La loi précise que le certificat de décès est établi par « un médecin, en activité ou retraité, par un étudiant en cours de troisième cycle des études de médecine en France ou un praticien à diplôme étranger hors Union européenne autorisé à poursuivre un parcours de consolidation des compétences en médecine » (L. 2223-42 du CGCT), ce qui est précisé dans les dispositions réglementaires (articles R. 2213-1-2 et R. 2213-1-4 du CGCT), qui rappellent que le médecin qui constate le décès établit le certificat, signe les différents volets et les transmet.
En conséquence, il appartient au médecin de signer le certificat de décès (pas de délégation possible au stade actuel du droit). Le décret n° 2020-446 du 18 avril 2020 relatif à l’établissement du certificat de décès définit les conditions selon lesquelles les médecins retraités sans activité, les étudiants en cours de troisième cycle des études de médecine en France ou les praticiens à diplôme étranger hors Union européenne peuvent réaliser ces actes médicaux.

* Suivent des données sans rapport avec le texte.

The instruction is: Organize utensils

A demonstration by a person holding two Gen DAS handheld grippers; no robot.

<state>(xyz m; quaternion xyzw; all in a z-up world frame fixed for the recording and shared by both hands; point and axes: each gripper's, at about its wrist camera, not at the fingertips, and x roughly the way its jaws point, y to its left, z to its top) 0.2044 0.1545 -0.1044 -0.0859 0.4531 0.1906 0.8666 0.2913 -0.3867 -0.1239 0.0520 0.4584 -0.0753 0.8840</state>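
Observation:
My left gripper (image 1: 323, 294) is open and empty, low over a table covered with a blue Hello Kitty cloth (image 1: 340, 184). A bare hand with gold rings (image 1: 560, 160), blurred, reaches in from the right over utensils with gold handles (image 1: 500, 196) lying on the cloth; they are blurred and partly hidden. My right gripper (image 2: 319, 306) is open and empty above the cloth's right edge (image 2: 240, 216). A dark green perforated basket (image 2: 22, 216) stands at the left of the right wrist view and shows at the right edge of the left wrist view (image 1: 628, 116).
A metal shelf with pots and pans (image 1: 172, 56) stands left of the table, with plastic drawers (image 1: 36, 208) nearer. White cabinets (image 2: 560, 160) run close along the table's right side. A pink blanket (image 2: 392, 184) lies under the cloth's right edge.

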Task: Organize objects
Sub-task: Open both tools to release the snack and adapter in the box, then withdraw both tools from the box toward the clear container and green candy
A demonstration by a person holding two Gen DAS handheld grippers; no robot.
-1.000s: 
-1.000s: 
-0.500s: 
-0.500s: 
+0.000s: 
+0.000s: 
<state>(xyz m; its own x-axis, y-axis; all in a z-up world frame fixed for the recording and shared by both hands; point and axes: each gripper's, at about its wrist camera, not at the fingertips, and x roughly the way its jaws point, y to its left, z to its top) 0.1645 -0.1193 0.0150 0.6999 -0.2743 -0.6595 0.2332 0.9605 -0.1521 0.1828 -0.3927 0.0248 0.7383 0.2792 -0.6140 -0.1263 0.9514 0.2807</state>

Concernant la possibilité de faire des photocopies des certificats types établis sur support papier « originaux », dont la présentation est très précisément définie par l’arrêté de 2017 en annexes 5 et 6 (couleur, grammage du papier…), au motif que ni la voie postale, ni la voie dématérialisée ne fonctionnent) : comme l’établissement par le médecin, le formalisme est une garantie de l’authenticité de ces certificats de décès et, en l’absence de dispositions prévoyant une telle dérogation, on ne pourrait y déroger qu’en dernier recours, s’il est vraiment impossible de « livrer » autrement les centres hospitaliers et médecins en certificats de décès.
Enfin, il convient de rappeler que l’établissement dématérialisé du volet médical du certificat de décès doit être la règle.